Supply chain constraints pushed up prices in every segment of the U.S. solar industry sector during the second quarter, a first in seven years, according to the latest numbers from the Solar Energy Industries Association and Wood Mackenzie, a unit of Verisk Analytics Inc VRSK.
What Happened: The price increase in the second quarter was led by the utility-scale segment at about 6% year-over-year and many solar developers, despite sufficient inventory, will continue to see price increases in 2022, the report titled "U.S. Solar Market Insight" said.
“This is a critical moment for our climate future but price increases, supply chain disruptions and a series of trade risks are threatening our ability to decarbonize the electric grid,” said SEIA president and CEO Abigail Ross Hopper, adding federal action is required in order to incentivize domestic manufacturing and drive enough solar deployment.

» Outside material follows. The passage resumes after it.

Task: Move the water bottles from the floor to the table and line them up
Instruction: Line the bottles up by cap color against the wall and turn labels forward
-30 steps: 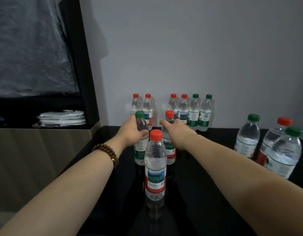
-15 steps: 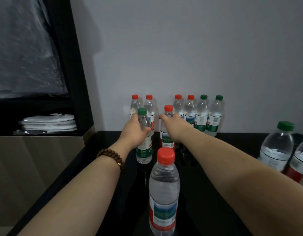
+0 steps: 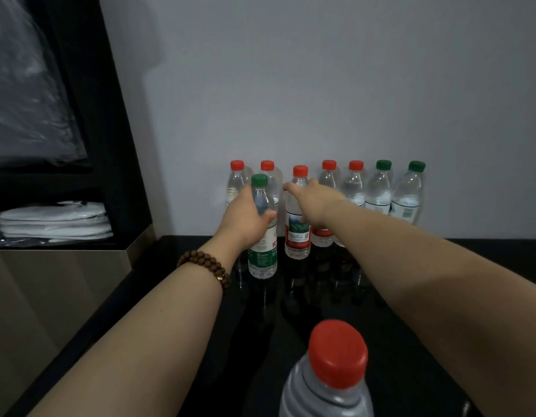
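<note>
My left hand (image 3: 245, 219) grips a green-capped water bottle (image 3: 262, 257) standing on the black table (image 3: 411, 341), just in front of the back row. My right hand (image 3: 313, 203) grips a red-capped bottle (image 3: 297, 236) that sits in the gap of that row. Along the wall stands the row of several bottles: two red-capped ones (image 3: 237, 182) at the left, then two red-capped (image 3: 355, 185) and two green-capped (image 3: 409, 194) at the right. Another red-capped bottle (image 3: 335, 359) stands very near me at the bottom edge.
A dark shelf unit at the left holds folded white cloth (image 3: 53, 222) and a plastic-wrapped bundle (image 3: 26, 85). A beige cabinet side (image 3: 50, 296) borders the table's left edge. A plain grey wall rises behind the bottles.
Both hands pushed their bottles farther toward the wall; the red-capped one now stands in the row's gap. The view moved forward, and the right-side bottles left the frame.
</note>
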A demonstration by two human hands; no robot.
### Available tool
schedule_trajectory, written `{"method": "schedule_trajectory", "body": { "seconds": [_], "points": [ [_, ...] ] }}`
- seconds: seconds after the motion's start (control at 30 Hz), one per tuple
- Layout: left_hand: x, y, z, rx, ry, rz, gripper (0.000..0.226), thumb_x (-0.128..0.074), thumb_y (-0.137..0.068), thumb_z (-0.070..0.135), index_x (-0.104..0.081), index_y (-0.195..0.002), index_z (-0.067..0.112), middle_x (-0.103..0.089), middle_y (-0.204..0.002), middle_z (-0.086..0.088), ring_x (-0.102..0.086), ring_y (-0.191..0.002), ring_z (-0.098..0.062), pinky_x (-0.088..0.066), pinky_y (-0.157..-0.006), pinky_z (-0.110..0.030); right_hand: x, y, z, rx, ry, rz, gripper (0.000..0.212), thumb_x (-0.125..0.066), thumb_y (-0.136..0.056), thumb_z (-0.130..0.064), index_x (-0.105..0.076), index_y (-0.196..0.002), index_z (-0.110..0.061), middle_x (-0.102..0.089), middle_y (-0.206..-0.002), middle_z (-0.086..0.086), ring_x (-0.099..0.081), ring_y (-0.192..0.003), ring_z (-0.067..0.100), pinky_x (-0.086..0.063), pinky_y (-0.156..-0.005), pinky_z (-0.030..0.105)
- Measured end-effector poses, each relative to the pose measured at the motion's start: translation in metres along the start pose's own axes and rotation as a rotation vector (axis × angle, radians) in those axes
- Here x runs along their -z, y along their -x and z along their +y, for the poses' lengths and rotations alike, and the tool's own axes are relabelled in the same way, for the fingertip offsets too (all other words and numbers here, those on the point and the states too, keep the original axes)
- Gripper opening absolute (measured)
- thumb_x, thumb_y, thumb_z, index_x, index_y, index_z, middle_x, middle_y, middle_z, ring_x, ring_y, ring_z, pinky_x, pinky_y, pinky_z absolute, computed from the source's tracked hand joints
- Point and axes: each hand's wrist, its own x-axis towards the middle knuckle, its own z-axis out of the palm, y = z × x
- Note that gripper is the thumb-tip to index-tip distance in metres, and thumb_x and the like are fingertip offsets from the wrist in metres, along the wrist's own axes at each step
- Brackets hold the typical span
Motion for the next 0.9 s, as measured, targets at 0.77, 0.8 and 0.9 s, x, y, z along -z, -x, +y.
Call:
{"method": "schedule_trajectory", "body": {
  "seconds": [0.77,0.8,0.9],
  "points": [
    [-0.008,-0.025,-0.001,0.053,-0.016,-0.008,0.069,-0.075,-0.092,0.028,-0.036,-0.149,0.027,-0.057,-0.118,0.01,-0.055,-0.111,-0.015,-0.045,-0.086,-0.034,-0.003,-0.011,-0.002,-0.016,0.242,0.064,0.09,-0.058,-0.093,-0.004,-0.005,-0.16,-0.033,-0.04,-0.145,0.031,-0.063,-0.076,0.039,-0.048,-0.046,0.04],
    [-0.006,-0.023,0.002,0.06,-0.02,-0.017,0.071,-0.075,-0.092,0.028,-0.034,-0.15,0.026,-0.06,-0.127,0.006,-0.057,-0.117,-0.019,-0.045,-0.087,-0.035,-0.002,-0.006,-0.002,-0.009,0.252,0.097,0.091,-0.059,-0.091,-0.003,-0.006,-0.159,-0.032,-0.046,-0.139,0.029,-0.058,-0.065,0.035,-0.044,-0.042,0.037],
    [0.001,-0.013,0.014,0.076,-0.043,-0.055,0.071,-0.075,-0.092,0.028,-0.035,-0.151,0.023,-0.061,-0.134,-0.002,-0.058,-0.124,-0.026,-0.046,-0.09,-0.036,0.004,0.018,-0.004,0.032,0.185,0.189,0.081,-0.063,-0.082,-0.001,-0.023,-0.148,-0.025,-0.056,-0.111,0.015,-0.047,-0.055,0.028,-0.04,-0.043,0.036]
  ]
}}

The U.S. President Joe Biden’s administration last week unveiled a blueprint showing the United States can get 40% of its electricity from solar energy by 2035.
Why It Matters: As per the report, despite the price hikes, the U.S. added a record 5.7 gigawatts of solar capacity in the second quarter. New, forecasts indicate that the U.S. will average just over 29 GW of new annual solar capacity additions through 2026.
That estimate is far short of the deployment pace needed to reach President Biden’s 2035 clean energy targets. To meeet these targets the solar industry must install more than 80 GW of solar annually from 2022 through 2035.
Tesla Inc’s TSLA solar business — born out of the acquisition of SolarCity — and Sunrun Inc RUN provide residential solar panels and batteries and compete with rivals such as First Solar Inc FSLR, Daqo New Energy Corp DQ.